-------- DATA EXCERPT --------
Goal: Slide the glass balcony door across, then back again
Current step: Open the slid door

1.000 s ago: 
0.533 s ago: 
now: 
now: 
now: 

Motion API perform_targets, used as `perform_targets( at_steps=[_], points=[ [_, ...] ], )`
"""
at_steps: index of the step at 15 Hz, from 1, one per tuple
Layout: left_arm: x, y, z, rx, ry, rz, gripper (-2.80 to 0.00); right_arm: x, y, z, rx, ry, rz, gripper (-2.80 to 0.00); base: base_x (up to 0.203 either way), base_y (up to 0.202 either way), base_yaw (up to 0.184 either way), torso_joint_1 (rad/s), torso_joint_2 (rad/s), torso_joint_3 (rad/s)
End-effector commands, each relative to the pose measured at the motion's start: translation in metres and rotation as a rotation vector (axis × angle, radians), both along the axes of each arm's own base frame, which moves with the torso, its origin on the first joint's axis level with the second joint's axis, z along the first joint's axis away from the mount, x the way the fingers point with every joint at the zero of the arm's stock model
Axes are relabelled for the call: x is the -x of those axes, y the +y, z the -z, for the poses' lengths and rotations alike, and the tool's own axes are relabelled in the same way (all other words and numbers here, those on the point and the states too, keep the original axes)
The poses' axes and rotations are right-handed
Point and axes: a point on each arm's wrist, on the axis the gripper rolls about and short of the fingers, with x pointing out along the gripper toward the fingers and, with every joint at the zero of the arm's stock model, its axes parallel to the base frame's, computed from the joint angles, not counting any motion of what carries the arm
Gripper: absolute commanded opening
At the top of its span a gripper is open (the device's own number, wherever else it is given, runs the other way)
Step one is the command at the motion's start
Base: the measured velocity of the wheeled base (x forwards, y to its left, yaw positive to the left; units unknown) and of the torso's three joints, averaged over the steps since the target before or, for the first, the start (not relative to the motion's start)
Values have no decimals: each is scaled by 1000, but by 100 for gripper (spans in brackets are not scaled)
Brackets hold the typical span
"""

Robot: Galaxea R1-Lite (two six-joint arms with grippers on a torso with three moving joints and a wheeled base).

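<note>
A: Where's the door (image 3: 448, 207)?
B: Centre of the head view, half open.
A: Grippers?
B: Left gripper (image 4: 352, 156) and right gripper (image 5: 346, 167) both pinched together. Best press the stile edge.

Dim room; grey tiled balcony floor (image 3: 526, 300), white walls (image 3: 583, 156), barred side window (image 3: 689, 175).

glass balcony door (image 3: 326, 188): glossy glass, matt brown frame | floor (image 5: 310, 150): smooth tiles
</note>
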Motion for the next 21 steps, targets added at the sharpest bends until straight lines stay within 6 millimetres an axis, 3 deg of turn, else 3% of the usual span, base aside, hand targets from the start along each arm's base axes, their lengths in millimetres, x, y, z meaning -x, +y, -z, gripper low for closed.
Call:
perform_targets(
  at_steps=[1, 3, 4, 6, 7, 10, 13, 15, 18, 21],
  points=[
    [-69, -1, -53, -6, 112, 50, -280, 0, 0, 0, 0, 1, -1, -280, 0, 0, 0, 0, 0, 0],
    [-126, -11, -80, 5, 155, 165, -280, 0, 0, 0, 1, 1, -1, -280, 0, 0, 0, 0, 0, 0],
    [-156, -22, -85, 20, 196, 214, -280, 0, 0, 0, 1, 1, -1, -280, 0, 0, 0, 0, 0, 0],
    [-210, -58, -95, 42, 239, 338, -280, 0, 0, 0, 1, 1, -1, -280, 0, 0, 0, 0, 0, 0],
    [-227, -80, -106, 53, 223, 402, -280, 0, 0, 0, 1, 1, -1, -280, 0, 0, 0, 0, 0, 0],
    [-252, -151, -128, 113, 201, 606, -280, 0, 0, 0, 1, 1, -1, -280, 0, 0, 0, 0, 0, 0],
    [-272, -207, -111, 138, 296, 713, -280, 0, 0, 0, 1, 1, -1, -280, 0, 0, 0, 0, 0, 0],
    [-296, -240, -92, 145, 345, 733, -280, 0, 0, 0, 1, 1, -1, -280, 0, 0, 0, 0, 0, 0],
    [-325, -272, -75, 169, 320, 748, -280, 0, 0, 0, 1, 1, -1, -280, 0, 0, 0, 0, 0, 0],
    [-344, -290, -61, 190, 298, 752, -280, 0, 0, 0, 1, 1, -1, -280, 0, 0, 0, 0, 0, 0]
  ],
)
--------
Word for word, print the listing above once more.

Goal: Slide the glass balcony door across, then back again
Current step: Open the slid door

1.000 s ago: 
0.533 s ago: 
now: 
now: 
now: 

Motion API perform_targets, used as `perform_targets( at_steps=[_], points=[ [_, ...] ], )`
"""
at_steps: index of the step at 15 Hz, from 1, one per tuple
Layout: left_arm: x, y, z, rx, ry, rz, gripper (-2.80 to 0.00); right_arm: x, y, z, rx, ry, rz, gripper (-2.80 to 0.00); base: base_x (up to 0.203 either way), base_y (up to 0.202 either way), base_yaw (up to 0.184 either way), torso_joint_1 (rad/s), torso_joint_2 (rad/s), torso_joint_3 (rad/s)
End-effector commands, each relative to the pose measured at the motion's start: translation in metres and rotation as a rotation vector (axis × angle, radians), both along the axes of each arm's own base frame, which moves with the torso, its origin on the first joint's axis level with the second joint's axis, z along the first joint's axis away from the mount, x the way the fingers point with every joint at the zero of the arm's stock model
Axes are relabelled for the call: x is the -x of those axes, y the +y, z the -z, for the poses' lengths and rotations alike, and the tool's own axes are relabelled in the same way (all other words and numbers here, those on the point and the states too, keep the original axes)
The poses' axes and rotations are right-handed
Point and axes: a point on each arm's wrist, on the axis the gripper rolls about and short of the fingers, with x pointing out along the gripper toward the fingers and, with every joint at the zero of the arm's stock model, its axes parallel to the base frame's, computed from the joint angles, not counting any motion of what carries the arm
Gripper: absolute commanded opening
At the top of its span a gripper is open (the device's own number, wherever else it is given, runs the other way)
Step one is the command at the motion's start
Base: the measured velocity of the wheeled base (x forwards, y to its left, yaw positive to the left; units unknown) and of the torso's three joints, averaged over the steps since the target before or, for the first, the start (not relative to the motion's start)
Values have no decimals: each is scaled by 1000, but by 100 for gripper (spans in brackets are not scaled)
Brackets hold the typical span
"""

Robot: Galaxea R1-Lite (two six-joint arms with grippers on a torso with three moving joints and a wheeled base).

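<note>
A: Where's the door (image 3: 448, 207)?
B: Centre of the head view, half open.
A: Grippers?
B: Left gripper (image 4: 352, 156) and right gripper (image 5: 346, 167) both pinched together. Best press the stile edge.

Dim room; grey tiled balcony floor (image 3: 526, 300), white walls (image 3: 583, 156), barred side window (image 3: 689, 175).

glass balcony door (image 3: 326, 188): glossy glass, matt brown frame | floor (image 5: 310, 150): smooth tiles
</note>
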Motion for the next 21 steps, targets added at the sharpest bends until straight lines stay within 6 millimetres an axis, 3 deg of turn, else 3% of the usual span, base aside, hand targets from the start along each arm's base axes, their lengths in millimetres, x, y, z meaning -x, +y, -z, gripper low for closed.
Call:
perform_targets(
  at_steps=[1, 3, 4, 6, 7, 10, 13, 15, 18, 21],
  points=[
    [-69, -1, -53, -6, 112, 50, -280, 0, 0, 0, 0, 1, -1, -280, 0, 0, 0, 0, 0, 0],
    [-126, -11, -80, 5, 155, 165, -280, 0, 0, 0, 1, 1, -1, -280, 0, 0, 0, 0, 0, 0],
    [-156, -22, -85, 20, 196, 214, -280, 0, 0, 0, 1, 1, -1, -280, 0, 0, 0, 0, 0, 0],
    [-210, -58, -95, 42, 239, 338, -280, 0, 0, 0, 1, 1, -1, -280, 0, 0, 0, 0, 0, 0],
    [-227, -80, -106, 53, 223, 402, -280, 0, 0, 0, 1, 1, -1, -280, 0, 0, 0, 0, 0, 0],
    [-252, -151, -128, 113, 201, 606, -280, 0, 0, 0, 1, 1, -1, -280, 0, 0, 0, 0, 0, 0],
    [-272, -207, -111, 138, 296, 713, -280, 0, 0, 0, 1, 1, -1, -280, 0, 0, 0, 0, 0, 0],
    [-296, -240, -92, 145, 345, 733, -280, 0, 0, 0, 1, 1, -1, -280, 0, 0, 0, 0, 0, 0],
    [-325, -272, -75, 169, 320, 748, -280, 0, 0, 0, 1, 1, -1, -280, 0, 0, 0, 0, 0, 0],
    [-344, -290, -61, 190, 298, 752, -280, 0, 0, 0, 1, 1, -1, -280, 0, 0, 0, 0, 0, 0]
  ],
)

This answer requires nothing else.